■ EXERCISE DETAILS ■
From the listing below, copy only the lines from the line that contains "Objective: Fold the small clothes" to the line that contains "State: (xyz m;", counting those two lines as part of the copy.

■ SUPPLIED RECORDS ■
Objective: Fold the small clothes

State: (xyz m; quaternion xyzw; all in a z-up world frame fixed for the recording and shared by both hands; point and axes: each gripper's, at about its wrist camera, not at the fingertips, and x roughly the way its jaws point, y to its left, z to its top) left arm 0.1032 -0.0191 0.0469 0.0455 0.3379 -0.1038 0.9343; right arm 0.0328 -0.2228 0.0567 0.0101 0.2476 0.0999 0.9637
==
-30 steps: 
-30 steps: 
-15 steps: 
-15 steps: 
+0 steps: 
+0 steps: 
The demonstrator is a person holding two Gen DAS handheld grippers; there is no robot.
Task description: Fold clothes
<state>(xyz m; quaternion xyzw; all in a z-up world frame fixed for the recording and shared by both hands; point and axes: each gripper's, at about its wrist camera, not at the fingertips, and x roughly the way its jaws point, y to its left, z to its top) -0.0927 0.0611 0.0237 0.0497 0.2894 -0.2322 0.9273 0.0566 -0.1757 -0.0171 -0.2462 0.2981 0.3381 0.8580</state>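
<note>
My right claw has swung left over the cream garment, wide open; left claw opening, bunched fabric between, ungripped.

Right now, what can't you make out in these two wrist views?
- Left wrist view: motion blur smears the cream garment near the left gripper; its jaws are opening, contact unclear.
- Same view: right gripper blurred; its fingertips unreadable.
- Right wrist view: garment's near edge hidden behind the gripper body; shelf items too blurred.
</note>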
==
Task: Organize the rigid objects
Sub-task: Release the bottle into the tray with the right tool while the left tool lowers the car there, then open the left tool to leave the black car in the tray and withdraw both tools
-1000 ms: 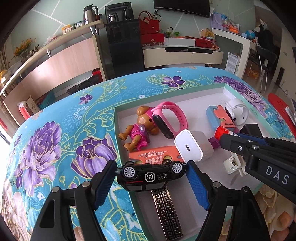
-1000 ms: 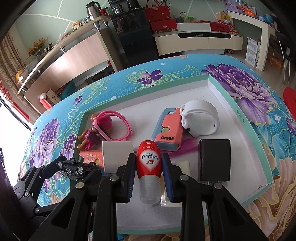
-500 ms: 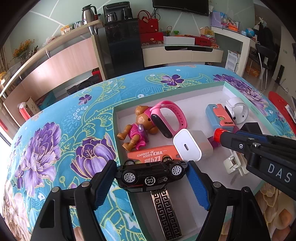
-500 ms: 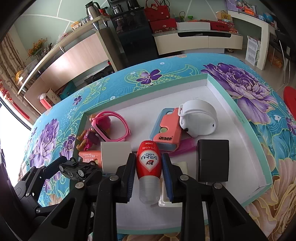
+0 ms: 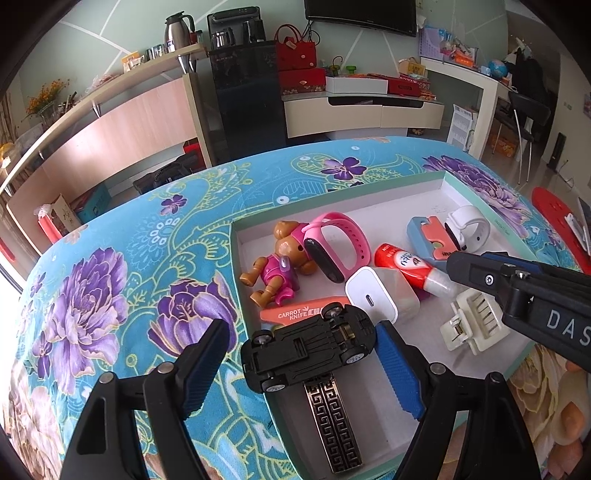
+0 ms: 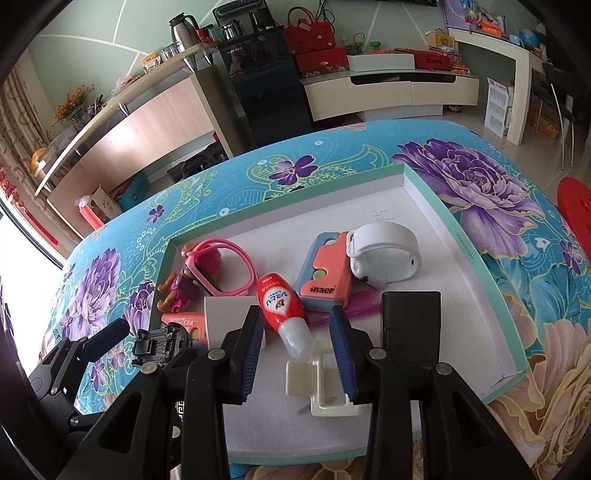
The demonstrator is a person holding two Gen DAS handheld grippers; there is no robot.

■ EXERCISE ANSWER ■
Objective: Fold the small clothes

State: (xyz m; quaternion xyzw; all in a z-up world frame fixed for the recording and shared by both hands; point and axes: each gripper's, at about its wrist camera, not at the fingertips, and x roughly the way its jaws point, y to its left, z to its top) left arm 0.1032 -0.0191 0.0469 0.0455 0.3379 -0.1038 0.9343; right arm 0.0328 -0.2228 0.0567 0.0101 0.2476 0.0999 0.9637

The exercise closes with this answer.